DESCRIPTION OF THE TASK: The answer must consist of each line below that contains the string "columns".

*** RECORDS Section Begins ***

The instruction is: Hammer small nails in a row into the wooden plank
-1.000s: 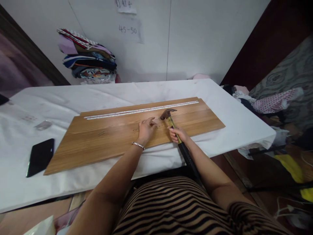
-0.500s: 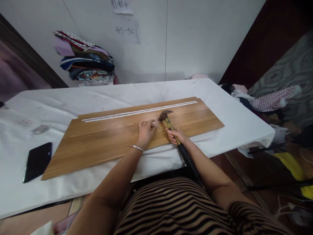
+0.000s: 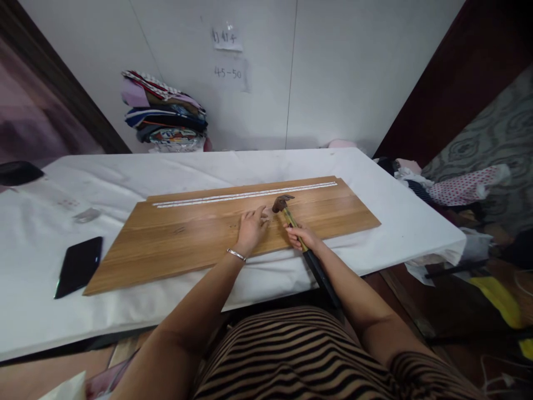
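Observation:
A long wooden board (image 3: pixel 191 239) lies on the white-covered table, with two white strips (image 3: pixel 245 195) along its far side. My right hand (image 3: pixel 303 237) is wrapped round the handle of a claw hammer (image 3: pixel 283 205), whose head is over the middle of the board. Just left of the hammer head, my left hand (image 3: pixel 252 228) rests on the board, thumb and index finger curled near each other. Whatever those fingertips hold, if anything, is too small to make out. A silver bracelet circles the left wrist.
A black tablet (image 3: pixel 79 265) and a small clear plastic bag (image 3: pixel 87 215) lie left of the board on the table (image 3: pixel 400 222). Folded clothes (image 3: pixel 166 114) are stacked by the wall at the back left. Another dark object (image 3: pixel 20 173) sits at the far left.
The view has shifted slightly, showing more of the table's far left. The fingers of my left hand have moved a little; my right hand still grips the hammer.

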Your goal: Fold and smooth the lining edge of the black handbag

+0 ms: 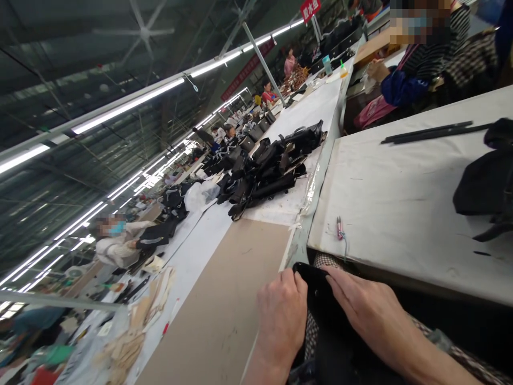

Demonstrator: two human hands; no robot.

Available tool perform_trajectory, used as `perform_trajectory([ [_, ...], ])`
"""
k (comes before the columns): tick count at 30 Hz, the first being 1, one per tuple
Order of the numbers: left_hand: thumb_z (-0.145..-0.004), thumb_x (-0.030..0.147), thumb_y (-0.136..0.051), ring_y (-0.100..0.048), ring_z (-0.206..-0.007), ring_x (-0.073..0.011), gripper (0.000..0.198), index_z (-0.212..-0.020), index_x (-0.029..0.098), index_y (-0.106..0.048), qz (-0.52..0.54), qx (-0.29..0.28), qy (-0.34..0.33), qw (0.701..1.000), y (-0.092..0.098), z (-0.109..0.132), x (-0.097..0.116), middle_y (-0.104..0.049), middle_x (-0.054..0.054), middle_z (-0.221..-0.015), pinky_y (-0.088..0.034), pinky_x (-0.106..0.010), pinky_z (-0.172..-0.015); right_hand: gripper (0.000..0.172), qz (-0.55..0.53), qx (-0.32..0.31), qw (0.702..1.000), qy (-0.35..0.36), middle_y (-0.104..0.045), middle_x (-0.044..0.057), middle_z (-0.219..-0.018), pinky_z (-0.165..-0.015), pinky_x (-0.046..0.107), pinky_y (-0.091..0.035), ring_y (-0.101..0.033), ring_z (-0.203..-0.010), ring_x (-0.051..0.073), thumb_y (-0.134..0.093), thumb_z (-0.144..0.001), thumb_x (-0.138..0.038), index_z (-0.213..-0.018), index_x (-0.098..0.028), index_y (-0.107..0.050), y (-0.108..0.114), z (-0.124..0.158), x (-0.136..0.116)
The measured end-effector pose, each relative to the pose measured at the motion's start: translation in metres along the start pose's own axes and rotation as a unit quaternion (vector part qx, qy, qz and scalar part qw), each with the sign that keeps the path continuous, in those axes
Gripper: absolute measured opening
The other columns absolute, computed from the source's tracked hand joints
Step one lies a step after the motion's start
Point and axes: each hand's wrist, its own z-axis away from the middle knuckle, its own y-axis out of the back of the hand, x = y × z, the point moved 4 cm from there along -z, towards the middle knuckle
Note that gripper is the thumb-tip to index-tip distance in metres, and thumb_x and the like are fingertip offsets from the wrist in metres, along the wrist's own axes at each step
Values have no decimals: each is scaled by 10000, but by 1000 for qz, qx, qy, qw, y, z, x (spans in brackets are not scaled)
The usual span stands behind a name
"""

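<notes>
My left hand [282, 313] and my right hand [366, 310] are low in the view, at the gap between two tables. Both lie on a black piece of material [315, 280] over my lap. The left hand's fingers curl over its left edge and grip it. The right hand's fingers lie stretched along its right side, pressing on it. Checked cloth [326, 260] shows just above the black piece.
A pile of black bag parts [272, 168] lies on the long table [224, 299] ahead. Small snips [340, 229] lie on the white worktable [401, 203], with black strips [428, 132] and a black bag [487, 184] further right. Other workers sit along both sides.
</notes>
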Motion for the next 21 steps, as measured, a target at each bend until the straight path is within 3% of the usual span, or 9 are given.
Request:
perform_trajectory([
  [4, -952, 234, -462, -691, -661, -260, 241, -773, 224, -622, -4, 21, 30, 999, 2, 5, -5, -720, -38, -722, -278, -308, -525, 329, 45, 34, 997, 44, -736, 138, -1032, -586, 316, -601, -733, -840, 248, -323, -968, -176, -1172, -132, -578, -4, 7, -8],
  [10, -938, 233, -518, -695, -699, -228, 180, -812, 233, -647, 10, 22, 65, 998, 5, 9, -12, -732, -12, -770, -328, -303, -550, 334, 69, 81, 988, 112, -743, 131, -944, -582, 314, -607, -735, -789, 222, -334, -909, -66, -1172, -74, -540, 1, 7, -21],
  [15, -948, 192, -480, -691, -711, -201, 240, -774, 220, -642, 28, -24, 83, 996, 8, 13, -19, -732, -14, -758, -341, -295, -575, 383, 89, 87, 983, 137, -747, 136, -899, -504, 288, -591, -733, -705, 211, -343, -810, 4, -1108, -67, -573, 8, 4, -34],
  [21, -949, 187, -386, -691, -694, -233, 318, -778, 214, -652, -29, -97, 53, 993, 12, 14, -28, -734, -46, -745, -344, -306, -552, 435, 82, 84, 979, 164, -750, 145, -942, -552, 271, -604, -739, -766, 207, -365, -729, 39, -1089, -56, -591, 8, 5, -45],
])
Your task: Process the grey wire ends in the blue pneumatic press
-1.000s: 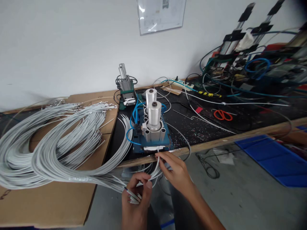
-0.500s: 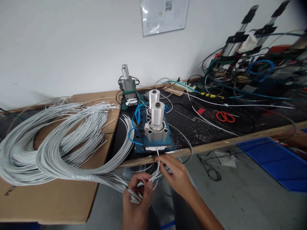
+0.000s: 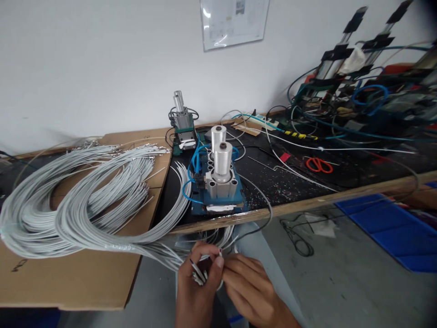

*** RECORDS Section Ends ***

SOLUTION:
k (comes before the columns): tick count at 30 Hz, the first being 1, one per tuple
The other columns absolute, computed from the source's tracked hand joints

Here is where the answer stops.